_Assigned task_. Although the records contain pictures, none belong in the copy: restate word for word only the lines from the one with "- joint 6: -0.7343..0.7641" through the one with "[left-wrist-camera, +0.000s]", both included.
[Provided entries Boundary: Start]
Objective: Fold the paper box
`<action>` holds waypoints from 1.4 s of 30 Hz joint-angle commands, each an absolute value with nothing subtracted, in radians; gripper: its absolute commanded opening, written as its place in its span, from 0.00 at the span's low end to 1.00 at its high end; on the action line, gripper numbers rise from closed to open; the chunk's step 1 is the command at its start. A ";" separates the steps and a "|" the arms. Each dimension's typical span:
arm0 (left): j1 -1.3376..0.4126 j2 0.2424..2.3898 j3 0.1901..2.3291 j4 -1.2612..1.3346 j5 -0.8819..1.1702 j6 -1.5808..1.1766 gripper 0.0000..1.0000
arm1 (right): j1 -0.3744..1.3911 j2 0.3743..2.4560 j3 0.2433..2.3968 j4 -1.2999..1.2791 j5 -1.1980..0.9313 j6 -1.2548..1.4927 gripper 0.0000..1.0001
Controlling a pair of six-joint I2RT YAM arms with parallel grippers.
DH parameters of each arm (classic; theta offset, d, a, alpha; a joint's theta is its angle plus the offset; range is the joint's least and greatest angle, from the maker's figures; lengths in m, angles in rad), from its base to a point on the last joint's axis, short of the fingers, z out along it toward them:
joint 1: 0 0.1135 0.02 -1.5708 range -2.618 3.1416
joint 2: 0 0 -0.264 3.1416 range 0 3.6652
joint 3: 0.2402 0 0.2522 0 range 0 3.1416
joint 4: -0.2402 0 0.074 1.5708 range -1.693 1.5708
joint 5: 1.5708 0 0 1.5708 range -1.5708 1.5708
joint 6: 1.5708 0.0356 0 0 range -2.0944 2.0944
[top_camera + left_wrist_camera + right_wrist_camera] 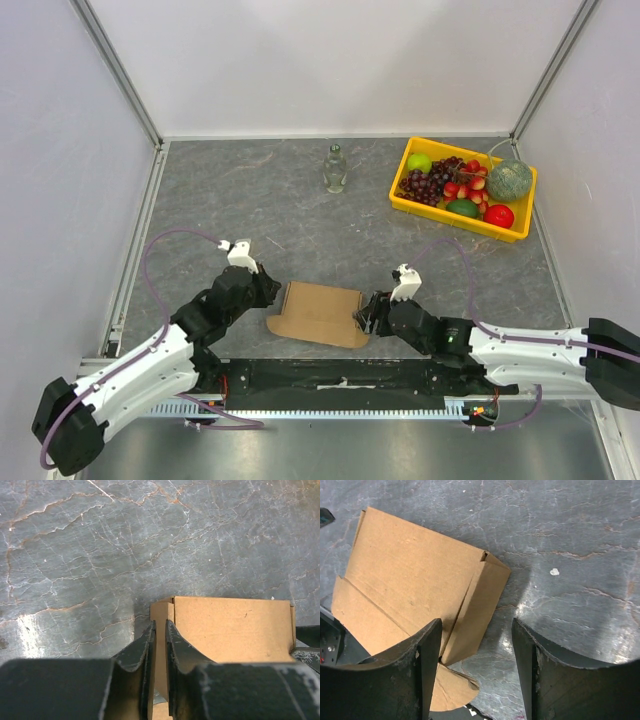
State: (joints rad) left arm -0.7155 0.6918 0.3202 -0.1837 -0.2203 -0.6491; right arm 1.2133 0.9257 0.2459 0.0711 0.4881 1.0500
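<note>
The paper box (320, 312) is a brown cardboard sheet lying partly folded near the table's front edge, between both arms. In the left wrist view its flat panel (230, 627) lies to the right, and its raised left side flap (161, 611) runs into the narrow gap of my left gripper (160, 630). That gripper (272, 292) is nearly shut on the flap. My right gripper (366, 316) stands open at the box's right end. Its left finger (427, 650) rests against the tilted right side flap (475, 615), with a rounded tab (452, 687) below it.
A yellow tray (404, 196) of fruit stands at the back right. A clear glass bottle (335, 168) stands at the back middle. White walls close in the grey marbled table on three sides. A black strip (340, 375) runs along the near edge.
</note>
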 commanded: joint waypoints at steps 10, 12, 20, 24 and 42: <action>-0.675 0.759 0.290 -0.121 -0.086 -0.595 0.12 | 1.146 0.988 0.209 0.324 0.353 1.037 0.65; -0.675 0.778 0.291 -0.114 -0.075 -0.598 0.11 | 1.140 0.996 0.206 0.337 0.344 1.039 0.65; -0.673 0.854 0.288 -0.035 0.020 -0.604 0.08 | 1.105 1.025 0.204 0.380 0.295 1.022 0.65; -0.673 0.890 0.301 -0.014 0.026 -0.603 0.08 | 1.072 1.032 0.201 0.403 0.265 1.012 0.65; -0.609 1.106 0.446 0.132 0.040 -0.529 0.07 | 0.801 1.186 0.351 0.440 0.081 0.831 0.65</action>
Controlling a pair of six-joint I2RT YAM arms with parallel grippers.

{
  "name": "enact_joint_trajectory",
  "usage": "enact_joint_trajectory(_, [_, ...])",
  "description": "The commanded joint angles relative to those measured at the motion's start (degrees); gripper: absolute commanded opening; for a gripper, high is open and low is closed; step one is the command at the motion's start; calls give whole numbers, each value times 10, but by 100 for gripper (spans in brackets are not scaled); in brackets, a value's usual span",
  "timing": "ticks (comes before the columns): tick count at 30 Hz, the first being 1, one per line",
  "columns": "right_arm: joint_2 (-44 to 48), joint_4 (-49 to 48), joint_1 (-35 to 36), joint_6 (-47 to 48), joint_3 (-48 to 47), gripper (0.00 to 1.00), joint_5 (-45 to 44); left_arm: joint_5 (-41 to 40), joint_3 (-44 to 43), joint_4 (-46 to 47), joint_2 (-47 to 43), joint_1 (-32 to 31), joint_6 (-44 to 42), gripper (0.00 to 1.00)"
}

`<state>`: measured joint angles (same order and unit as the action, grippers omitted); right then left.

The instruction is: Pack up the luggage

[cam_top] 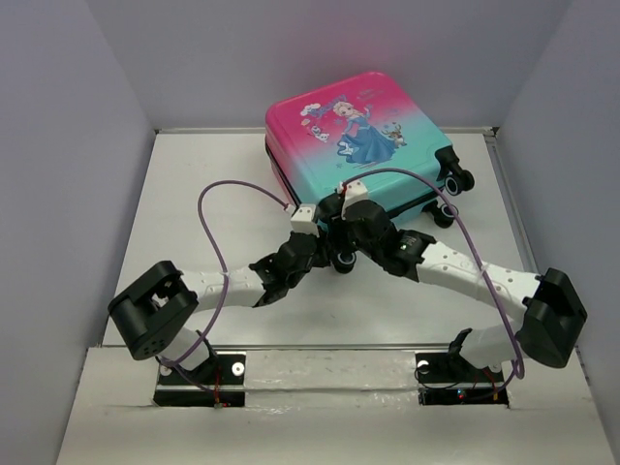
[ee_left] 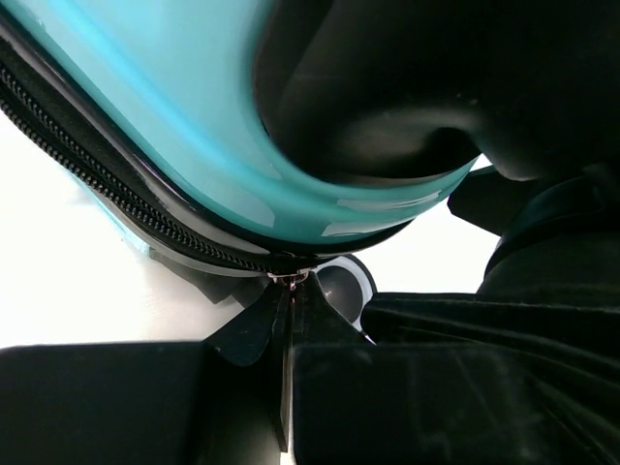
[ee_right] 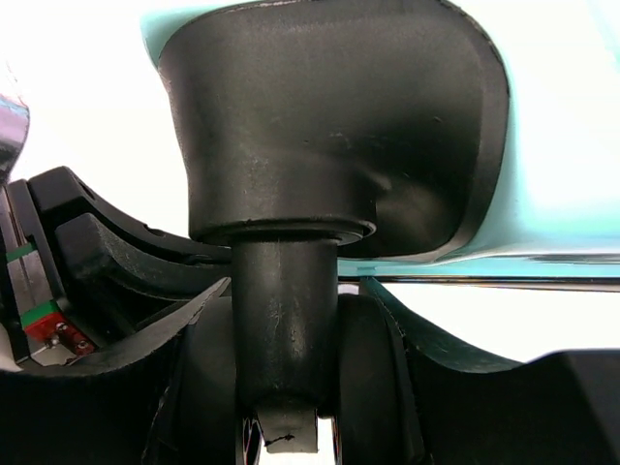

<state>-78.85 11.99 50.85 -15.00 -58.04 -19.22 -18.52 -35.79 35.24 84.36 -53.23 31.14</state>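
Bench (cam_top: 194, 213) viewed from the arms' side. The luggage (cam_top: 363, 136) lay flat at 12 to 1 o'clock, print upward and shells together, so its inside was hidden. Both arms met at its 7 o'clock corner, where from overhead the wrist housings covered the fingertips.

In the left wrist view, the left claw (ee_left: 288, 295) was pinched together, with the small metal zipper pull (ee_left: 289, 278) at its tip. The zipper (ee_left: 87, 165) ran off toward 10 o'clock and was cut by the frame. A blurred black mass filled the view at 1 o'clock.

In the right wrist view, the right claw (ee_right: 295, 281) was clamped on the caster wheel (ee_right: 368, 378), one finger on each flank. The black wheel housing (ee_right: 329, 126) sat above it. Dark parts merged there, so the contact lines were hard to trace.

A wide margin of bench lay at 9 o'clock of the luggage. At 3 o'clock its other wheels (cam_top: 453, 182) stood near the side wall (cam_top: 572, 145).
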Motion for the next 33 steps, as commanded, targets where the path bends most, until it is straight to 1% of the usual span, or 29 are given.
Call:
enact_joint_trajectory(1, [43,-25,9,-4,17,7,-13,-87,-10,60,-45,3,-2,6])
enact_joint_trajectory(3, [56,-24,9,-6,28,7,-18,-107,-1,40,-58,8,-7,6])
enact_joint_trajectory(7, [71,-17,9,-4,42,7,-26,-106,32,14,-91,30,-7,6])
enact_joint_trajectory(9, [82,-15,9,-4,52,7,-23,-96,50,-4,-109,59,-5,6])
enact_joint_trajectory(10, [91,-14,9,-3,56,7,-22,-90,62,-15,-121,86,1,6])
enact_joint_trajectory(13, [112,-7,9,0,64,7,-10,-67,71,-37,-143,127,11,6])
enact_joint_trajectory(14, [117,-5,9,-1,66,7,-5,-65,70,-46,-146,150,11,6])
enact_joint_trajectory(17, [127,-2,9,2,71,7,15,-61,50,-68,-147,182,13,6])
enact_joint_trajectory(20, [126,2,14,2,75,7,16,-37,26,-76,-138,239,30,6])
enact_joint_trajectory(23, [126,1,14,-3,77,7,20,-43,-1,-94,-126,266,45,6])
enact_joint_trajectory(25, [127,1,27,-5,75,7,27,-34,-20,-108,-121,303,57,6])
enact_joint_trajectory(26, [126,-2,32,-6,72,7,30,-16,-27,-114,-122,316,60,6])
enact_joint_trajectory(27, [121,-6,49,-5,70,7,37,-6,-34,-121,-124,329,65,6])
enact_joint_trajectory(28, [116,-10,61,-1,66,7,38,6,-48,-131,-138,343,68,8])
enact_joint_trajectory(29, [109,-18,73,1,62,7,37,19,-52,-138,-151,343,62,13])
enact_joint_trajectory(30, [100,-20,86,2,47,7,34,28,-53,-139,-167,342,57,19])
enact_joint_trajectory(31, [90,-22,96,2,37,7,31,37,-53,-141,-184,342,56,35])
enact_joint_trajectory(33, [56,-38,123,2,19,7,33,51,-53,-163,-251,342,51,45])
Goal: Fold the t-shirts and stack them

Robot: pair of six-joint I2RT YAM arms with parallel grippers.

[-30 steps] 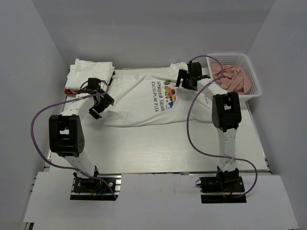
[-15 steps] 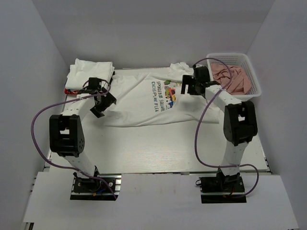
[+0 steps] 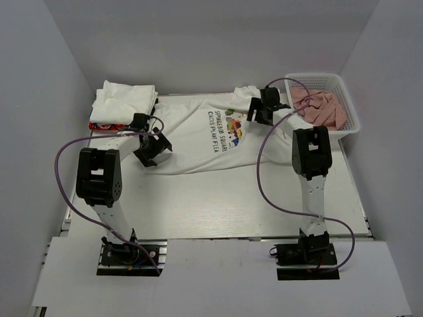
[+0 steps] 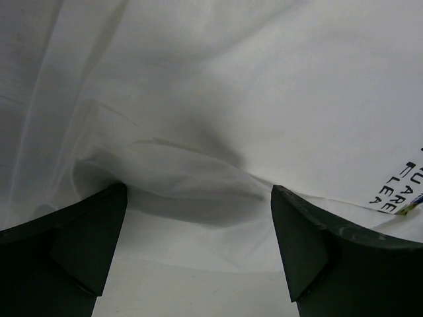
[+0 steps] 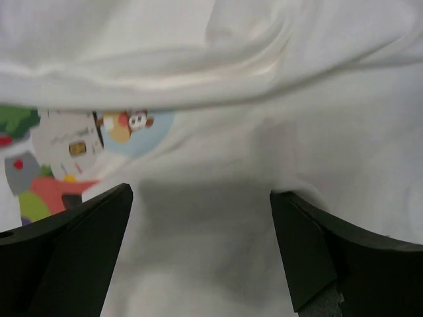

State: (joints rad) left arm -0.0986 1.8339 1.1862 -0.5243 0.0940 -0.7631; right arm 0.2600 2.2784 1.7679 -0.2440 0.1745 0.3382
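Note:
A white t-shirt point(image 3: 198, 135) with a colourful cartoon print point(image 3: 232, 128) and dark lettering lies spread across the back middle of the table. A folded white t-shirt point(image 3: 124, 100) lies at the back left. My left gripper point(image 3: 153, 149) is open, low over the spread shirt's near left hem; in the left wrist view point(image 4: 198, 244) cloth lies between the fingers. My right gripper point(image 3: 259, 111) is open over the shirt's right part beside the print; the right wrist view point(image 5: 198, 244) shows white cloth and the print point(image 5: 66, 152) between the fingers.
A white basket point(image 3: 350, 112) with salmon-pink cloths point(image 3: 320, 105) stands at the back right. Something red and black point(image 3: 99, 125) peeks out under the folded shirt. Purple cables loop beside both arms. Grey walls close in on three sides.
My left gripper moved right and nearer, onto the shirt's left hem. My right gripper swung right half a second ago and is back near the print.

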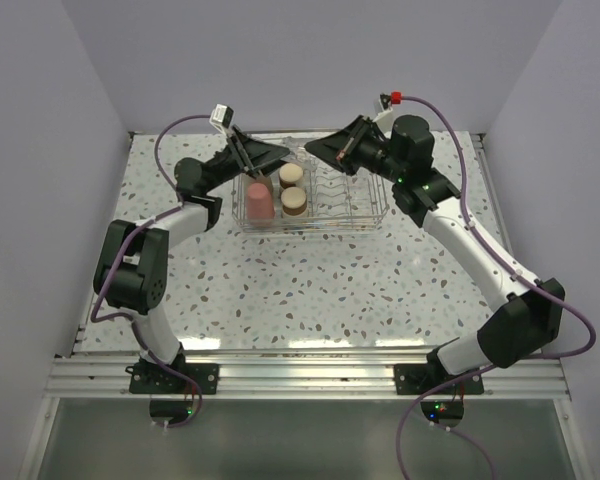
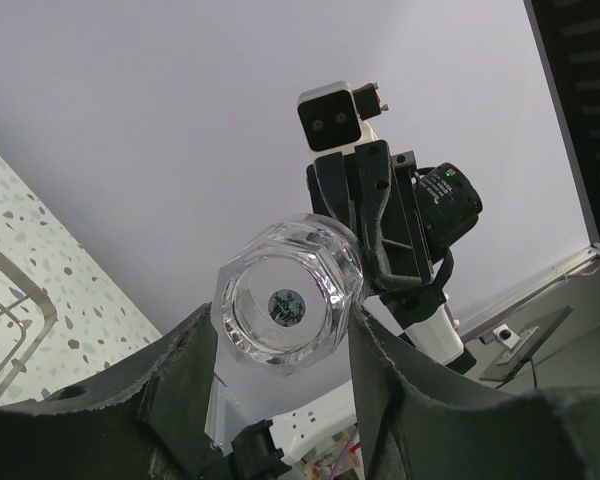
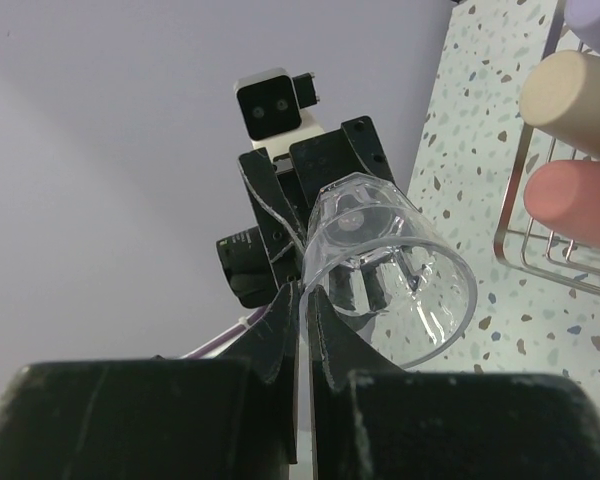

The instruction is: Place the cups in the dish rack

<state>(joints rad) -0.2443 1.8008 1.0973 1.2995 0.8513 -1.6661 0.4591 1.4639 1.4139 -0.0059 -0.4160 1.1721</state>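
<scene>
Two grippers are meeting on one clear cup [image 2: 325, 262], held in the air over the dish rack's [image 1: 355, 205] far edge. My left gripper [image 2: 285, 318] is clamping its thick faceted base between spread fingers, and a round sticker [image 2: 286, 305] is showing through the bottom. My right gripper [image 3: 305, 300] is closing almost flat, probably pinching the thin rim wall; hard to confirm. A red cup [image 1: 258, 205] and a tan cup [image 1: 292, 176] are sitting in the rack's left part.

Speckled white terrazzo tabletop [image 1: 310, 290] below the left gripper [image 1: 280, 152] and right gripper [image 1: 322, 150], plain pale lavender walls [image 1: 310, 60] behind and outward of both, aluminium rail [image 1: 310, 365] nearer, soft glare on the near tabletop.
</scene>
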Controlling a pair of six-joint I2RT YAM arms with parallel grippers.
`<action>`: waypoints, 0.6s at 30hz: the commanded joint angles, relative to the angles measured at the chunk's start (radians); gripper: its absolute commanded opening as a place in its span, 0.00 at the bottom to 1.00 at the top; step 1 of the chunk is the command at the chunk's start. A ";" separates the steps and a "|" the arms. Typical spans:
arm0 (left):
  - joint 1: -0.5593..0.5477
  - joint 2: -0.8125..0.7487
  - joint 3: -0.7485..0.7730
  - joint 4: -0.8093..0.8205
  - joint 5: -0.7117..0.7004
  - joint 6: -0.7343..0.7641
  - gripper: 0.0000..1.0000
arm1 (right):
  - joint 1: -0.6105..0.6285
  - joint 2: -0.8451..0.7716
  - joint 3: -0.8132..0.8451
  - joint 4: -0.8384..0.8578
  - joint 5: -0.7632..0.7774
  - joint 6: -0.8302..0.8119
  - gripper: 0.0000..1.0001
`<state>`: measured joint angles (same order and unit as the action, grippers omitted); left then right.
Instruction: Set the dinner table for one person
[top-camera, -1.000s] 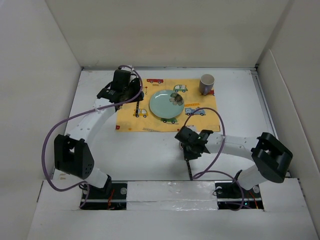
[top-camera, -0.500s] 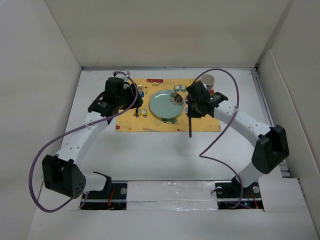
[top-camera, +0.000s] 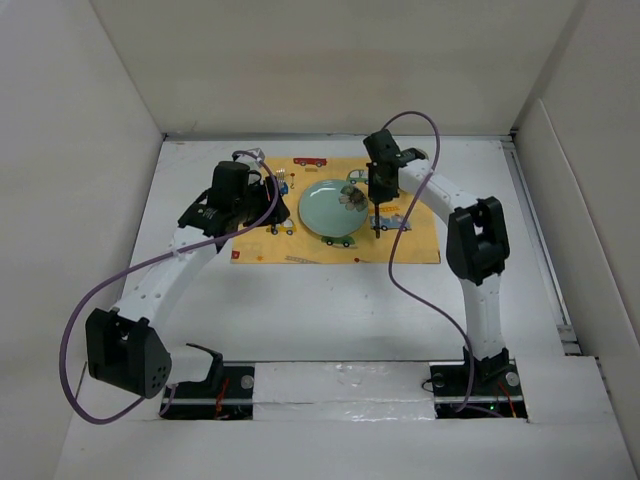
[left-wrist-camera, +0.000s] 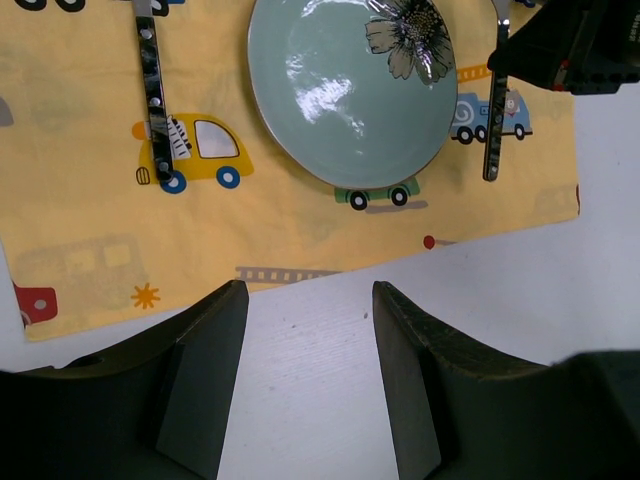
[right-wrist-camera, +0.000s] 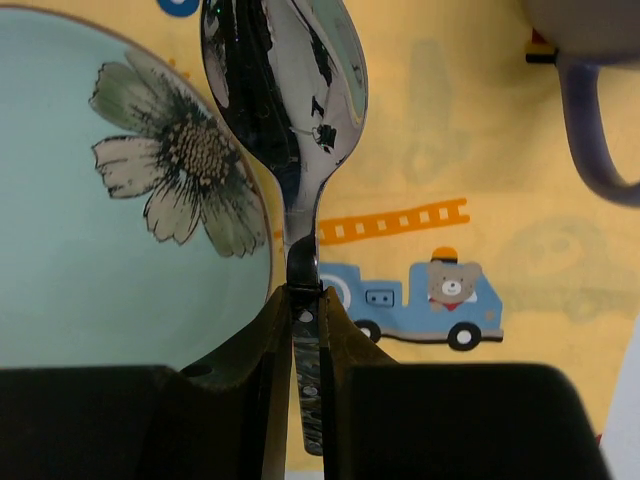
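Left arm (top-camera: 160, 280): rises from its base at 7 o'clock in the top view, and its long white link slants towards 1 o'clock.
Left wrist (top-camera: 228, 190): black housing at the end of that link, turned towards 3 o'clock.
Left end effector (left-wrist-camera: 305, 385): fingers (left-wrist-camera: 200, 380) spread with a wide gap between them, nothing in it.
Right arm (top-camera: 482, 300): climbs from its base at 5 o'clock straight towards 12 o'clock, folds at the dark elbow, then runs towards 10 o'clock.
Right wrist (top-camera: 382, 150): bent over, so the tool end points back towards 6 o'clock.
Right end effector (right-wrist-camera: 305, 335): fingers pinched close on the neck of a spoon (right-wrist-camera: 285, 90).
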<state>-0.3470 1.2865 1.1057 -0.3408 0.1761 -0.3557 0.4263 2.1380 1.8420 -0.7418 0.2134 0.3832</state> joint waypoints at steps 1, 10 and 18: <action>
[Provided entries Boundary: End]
_Written solution_.
  - joint 6: -0.7343..0.7641
  - gripper: 0.0000..1.0000
arm1 (right):
  - joint 1: -0.6105..0.6285
  - joint 2: -0.8451..0.7716
  - joint 3: -0.8132..0.8451
  - joint 4: -0.8384..0.8578
  - joint 5: -0.7632..0.7774
  - joint 6: -0.8302..0.8119
  - gripper: 0.0000..1.0001
`<state>`: measured joint angles (same order and unit as the action, grippers omitted); left then right.
Instruction: Set the dinner table for one person
[top-camera, -1.000s] 
[top-camera, -0.500s] 
[top-camera, +0.000s] 
[left-wrist-camera, +0.000s] 

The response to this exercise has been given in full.